• _Work to be completed_: From the data that follows, copy every line holding the string "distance".

#### Supplied data ####

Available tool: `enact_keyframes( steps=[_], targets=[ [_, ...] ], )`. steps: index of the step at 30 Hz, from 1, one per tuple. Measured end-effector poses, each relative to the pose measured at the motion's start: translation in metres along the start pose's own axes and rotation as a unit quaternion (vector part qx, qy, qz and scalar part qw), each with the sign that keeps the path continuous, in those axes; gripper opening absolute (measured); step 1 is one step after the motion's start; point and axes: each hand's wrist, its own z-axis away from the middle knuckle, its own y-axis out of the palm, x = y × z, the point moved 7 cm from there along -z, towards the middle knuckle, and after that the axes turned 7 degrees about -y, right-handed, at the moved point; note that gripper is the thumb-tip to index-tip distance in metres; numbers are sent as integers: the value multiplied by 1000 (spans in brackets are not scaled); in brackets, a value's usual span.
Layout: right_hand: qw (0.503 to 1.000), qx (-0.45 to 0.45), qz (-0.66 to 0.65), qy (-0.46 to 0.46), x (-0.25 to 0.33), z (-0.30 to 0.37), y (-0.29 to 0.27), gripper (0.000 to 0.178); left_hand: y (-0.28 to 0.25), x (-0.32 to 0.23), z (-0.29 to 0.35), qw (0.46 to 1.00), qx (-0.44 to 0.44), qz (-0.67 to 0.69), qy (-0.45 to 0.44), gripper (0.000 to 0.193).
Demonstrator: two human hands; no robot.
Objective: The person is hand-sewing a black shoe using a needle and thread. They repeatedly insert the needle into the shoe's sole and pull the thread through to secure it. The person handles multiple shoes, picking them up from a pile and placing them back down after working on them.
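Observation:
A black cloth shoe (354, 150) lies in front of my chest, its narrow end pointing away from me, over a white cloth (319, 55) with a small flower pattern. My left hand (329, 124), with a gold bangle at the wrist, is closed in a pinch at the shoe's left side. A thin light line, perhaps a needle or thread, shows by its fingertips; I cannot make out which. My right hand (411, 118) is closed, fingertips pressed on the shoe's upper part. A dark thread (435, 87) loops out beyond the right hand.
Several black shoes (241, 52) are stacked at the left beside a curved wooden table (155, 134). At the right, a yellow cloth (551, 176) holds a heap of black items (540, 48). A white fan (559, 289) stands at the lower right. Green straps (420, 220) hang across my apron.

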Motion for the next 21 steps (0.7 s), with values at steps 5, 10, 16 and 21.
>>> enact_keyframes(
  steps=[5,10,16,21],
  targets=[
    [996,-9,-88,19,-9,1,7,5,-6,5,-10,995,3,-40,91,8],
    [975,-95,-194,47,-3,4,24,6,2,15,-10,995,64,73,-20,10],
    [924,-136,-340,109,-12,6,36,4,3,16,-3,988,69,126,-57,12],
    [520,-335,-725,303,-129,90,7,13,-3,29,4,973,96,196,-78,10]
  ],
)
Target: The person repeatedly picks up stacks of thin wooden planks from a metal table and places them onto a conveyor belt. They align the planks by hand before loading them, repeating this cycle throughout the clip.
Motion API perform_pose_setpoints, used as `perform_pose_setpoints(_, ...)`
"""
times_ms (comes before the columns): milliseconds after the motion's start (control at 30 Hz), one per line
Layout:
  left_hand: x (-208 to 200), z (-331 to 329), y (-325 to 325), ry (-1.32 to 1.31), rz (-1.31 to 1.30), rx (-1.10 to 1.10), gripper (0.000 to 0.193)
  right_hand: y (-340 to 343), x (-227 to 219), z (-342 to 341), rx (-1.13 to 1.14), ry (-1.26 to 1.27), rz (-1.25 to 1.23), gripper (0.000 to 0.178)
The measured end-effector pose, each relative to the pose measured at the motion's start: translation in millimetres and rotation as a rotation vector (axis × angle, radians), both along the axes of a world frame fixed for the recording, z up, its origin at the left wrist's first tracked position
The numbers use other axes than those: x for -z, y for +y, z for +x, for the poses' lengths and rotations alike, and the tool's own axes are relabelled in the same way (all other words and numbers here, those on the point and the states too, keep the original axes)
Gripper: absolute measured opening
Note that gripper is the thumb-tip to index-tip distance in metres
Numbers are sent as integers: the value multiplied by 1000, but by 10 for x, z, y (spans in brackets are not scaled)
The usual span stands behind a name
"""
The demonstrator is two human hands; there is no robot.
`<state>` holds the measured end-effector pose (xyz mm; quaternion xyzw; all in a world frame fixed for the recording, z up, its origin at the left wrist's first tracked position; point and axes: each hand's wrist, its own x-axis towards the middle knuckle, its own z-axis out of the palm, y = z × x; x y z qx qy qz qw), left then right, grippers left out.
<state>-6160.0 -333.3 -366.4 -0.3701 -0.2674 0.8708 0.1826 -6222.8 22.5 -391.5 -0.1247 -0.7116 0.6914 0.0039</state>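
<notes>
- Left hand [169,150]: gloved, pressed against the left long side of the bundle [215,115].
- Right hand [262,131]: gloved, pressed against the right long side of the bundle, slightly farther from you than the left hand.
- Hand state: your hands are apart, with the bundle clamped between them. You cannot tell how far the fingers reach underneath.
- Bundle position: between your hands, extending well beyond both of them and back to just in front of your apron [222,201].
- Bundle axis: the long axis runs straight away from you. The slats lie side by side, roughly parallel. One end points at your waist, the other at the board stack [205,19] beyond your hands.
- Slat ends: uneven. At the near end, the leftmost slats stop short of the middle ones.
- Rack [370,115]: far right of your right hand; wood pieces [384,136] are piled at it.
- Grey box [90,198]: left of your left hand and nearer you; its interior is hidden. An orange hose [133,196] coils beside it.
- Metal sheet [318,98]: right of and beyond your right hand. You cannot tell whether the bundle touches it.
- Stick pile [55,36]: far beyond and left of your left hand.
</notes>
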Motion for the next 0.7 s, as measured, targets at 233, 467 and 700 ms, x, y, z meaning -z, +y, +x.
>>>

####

• _Solution below_:
Available tool: `enact_keyframes( steps=[_], targets=[ [_, ...] ], )`. steps: index of the step at 30 Hz, from 1, one per tuple. Measured end-effector poses, each relative to the pose measured at the motion's start: translation in metres along the start pose's own axes and rotation as a unit quaternion (vector part qx, qy, qz and scalar part qw), each with the sign that keeps the path continuous, in those axes; gripper opening absolute (measured); step 1 is one step after the motion's start; point and axes: each hand's wrist, its own z-axis away from the middle knuckle, its own y-axis out of the palm, x = y × z, the point moved 7 cm from there along -z, towards the middle knuckle, and after that the axes turned 7 degrees about -y, right-handed, at the moved point; note that gripper is the thumb-tip to index-tip distance in metres; numbers are sent as integers: the value multiplied by 1000 (spans in brackets are not scaled); in brackets, a value's usual span.
Note that gripper is the thumb-tip to index-tip distance in metres

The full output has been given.